Com o crescimento dos condomínios clube, a gestão integrada fica mais fácil, simples e transparente para todos, desde que as contratações sejam criteriosas

A síndica profissional Fernanda Lopes logo percebeu ao assumir um condomínio clube que cuidar de tudo sozinha seria impossível. E ainda mais de piscina, academia, brinquedoteca, salão de festas e áreas gourmet que exigiam manutenção constante, além de demandas como jardinagem, segurança, limpeza e pequenas reformas.

“Foi aí que optei por contratar uma empresa de facilities, para centralizar esses serviços e garantir qualidade”, conta. A decisão, trouxe ganhos visíveis em poucos meses. “Antes, cada serviço era contratado separadamente, com orçamentos diferentes e prazos que nem sempre eram respeitados”, explica. Um estudo recente realizado pela Redirection International, especializada em assessoria de M&A, estima que o setor de gestão de facilities deve crescer em média 7,1% ao ano até 2029 no Brasil, impulsionado especialmente pelo mercado condominial.

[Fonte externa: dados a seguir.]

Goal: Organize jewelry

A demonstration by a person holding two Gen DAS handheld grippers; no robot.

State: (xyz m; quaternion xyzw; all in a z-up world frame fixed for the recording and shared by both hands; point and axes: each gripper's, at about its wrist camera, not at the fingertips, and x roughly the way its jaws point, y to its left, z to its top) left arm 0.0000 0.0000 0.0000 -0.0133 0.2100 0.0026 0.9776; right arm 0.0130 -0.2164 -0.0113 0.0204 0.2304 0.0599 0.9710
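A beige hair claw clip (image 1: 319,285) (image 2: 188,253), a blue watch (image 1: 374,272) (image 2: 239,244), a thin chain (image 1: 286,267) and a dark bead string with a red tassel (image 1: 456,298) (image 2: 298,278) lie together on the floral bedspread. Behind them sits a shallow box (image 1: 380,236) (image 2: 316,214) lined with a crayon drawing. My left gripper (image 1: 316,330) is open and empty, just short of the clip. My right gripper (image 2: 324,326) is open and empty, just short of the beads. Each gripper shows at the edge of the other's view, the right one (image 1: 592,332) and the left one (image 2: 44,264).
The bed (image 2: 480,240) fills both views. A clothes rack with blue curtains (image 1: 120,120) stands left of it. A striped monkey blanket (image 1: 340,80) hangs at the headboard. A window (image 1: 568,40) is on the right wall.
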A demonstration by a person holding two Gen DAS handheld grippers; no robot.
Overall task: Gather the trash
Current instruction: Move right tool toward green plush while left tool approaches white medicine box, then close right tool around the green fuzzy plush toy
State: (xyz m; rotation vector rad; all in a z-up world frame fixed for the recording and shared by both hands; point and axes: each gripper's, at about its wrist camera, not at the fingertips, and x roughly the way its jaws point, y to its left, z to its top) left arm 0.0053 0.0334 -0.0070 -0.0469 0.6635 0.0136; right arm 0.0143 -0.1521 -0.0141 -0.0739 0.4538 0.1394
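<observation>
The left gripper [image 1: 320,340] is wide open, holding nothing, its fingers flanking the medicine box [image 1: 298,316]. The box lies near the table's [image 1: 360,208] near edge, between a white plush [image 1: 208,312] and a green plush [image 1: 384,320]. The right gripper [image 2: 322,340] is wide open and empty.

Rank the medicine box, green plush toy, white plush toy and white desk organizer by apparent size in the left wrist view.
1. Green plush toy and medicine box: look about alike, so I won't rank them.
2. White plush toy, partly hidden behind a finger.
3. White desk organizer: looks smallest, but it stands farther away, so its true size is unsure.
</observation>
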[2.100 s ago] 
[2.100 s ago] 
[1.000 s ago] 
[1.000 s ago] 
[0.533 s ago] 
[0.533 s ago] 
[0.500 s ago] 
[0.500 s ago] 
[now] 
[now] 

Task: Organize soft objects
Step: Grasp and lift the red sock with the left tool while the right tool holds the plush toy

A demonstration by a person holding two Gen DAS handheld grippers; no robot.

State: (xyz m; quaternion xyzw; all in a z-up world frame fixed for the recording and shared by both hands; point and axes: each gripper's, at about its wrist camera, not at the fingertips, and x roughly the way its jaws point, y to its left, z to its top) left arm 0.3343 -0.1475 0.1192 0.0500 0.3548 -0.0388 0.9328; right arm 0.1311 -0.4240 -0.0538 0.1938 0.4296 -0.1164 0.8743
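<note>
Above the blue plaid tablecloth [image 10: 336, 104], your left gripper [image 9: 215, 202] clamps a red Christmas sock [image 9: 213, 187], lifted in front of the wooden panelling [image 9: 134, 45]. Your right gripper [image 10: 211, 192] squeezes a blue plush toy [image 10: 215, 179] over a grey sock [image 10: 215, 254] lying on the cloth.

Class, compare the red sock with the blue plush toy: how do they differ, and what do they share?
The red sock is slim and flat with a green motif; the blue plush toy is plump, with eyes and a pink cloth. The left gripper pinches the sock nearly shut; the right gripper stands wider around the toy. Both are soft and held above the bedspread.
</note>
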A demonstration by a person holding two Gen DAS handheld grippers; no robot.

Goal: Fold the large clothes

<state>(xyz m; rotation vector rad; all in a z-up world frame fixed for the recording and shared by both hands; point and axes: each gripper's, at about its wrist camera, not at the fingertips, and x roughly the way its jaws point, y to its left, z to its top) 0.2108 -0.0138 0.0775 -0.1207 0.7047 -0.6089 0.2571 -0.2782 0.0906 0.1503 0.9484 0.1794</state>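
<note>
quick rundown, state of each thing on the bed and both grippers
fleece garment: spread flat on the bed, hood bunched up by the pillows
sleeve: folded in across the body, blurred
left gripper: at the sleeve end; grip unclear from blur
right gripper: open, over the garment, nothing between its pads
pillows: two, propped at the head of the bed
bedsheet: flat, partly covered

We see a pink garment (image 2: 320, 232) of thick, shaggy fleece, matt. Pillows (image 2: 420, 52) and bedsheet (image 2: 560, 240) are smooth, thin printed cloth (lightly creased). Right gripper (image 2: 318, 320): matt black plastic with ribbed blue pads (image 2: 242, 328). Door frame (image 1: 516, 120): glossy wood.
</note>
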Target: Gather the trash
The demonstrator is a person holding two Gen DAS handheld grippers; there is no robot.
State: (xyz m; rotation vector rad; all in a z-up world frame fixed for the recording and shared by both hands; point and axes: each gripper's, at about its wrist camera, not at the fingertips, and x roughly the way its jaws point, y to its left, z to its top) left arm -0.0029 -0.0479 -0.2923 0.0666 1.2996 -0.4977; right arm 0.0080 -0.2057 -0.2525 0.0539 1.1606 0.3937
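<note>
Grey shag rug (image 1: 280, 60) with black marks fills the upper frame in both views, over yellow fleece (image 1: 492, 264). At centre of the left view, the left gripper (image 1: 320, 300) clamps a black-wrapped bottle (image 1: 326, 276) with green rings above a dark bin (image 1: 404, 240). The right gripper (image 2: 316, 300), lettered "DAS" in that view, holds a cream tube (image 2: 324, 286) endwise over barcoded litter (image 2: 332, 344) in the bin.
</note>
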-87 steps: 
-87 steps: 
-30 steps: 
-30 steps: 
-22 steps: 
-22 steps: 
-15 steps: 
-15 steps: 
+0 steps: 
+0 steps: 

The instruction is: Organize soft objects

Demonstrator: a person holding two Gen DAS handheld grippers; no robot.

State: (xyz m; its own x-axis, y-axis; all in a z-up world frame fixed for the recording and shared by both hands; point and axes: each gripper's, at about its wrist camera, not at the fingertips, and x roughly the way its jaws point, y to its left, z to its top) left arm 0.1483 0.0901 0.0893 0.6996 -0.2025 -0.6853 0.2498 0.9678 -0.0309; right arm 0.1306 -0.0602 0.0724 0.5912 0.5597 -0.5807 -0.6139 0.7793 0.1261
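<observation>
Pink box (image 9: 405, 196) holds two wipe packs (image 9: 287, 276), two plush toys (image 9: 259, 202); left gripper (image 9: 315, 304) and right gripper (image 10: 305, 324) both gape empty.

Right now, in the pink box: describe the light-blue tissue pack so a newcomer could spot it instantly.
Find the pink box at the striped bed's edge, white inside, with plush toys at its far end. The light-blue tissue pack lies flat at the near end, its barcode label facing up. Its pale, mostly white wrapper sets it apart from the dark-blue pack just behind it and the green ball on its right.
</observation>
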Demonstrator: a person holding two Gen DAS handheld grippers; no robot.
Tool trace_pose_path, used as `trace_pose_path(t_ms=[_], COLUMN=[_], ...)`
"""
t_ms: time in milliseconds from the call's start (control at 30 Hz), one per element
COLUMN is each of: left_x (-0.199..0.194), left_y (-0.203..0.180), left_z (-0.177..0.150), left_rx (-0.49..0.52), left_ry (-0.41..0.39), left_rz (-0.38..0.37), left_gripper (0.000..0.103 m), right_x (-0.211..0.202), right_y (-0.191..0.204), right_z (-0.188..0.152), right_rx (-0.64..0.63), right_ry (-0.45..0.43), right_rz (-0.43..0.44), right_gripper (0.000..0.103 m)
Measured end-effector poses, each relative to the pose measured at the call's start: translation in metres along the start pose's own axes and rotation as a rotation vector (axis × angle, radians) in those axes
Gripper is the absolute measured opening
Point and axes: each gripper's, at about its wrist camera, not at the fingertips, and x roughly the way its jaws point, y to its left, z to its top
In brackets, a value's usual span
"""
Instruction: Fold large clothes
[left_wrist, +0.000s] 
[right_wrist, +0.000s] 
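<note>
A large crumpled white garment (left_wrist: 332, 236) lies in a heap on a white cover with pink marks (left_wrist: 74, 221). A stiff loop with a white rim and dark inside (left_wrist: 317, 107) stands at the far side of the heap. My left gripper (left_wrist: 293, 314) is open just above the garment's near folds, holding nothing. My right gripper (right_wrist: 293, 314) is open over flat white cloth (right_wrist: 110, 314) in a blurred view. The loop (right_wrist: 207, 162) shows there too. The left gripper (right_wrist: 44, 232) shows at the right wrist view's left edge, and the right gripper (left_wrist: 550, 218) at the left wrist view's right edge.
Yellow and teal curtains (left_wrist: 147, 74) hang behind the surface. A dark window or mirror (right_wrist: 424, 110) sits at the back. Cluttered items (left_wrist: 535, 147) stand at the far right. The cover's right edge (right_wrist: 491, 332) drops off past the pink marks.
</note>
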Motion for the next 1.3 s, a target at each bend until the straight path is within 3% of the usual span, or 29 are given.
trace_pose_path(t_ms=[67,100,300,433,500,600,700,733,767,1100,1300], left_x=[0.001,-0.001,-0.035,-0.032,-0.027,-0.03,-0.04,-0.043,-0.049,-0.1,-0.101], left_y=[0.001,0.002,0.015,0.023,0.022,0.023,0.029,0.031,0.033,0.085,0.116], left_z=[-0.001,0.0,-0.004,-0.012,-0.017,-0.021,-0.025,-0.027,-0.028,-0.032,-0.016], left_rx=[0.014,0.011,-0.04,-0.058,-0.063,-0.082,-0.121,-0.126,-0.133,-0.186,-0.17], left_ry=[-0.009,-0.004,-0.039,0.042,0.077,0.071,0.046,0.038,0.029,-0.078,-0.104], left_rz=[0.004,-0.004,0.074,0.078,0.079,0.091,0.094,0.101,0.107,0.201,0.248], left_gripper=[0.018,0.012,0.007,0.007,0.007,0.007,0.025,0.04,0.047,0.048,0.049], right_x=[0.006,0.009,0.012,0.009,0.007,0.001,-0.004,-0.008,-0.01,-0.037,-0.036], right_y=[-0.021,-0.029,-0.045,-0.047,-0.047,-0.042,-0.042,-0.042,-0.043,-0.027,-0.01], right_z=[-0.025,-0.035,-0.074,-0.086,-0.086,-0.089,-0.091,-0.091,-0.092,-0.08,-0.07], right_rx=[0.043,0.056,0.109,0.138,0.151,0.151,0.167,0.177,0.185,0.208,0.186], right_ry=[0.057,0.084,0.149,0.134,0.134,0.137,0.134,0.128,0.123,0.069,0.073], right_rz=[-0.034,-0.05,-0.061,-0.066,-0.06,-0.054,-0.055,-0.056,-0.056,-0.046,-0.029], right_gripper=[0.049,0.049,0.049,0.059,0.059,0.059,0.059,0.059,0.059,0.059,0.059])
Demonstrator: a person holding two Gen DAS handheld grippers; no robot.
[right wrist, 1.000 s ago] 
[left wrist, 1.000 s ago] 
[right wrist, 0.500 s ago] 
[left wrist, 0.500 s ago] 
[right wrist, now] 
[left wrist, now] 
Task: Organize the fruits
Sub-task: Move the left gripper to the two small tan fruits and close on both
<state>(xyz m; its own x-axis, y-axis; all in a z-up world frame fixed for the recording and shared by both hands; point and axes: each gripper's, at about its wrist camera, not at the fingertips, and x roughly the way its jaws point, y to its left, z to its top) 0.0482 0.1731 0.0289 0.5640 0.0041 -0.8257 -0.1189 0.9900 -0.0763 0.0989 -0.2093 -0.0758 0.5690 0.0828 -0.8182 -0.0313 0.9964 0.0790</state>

Para Cláudio Martins, executivo de uma empresa especializada nesse segmento, a expansão tem relação direta com a complexidade crescente dos empreendimentos residenciais. “Os condomínios de hoje deixaram de ser apenas prédios de apartamentos. São verdadeiros microbairros, com serviços e estruturas que precisam de gestão profissional para funcionar bem”, destaca.

Ele afirma que os síndicos têm buscado cada vez mais soluções completas. “O grande diferencial é oferecer tudo isso de forma integrada, com indicadores de performance e relatórios para que o síndico tenha controle real do que está acontecendo”, acrescenta.

Marcelo Tavares mora em um condomínio que adotou recentemente a gestão de facilities. Segundo ele, os reflexos positivos no dia a dia desse tipo de serviço são notáveis. “Antes, a gente reclamava de problemas recorrentes, como elevadores parados ou lâmpadas queimadas demorando semanas para serem trocadas. Hoje, essas questões são resolvidas quase automaticamente.

Fernanda acredita que, nos próximos anos, essa será uma tendência cada vez mais forte, inclusive em condomínios de médio porte. “O morador está mais exigente, quer qualidade de vida, segurança e valorização do patrimônio. E a gestão profissional deixa tudo mais transparente, organizado e confiável”, afirma.

O setor de facilities deve deixar de ser visto como algo exclusivo de grandes empreendimentos e passar a fazer parte do dia a dia de diferentes tipos de condomínios. E, para quem vive ou trabalha nesse universo, isso pode significar menos dor de cabeça e mais eficiência na convivência coletiva.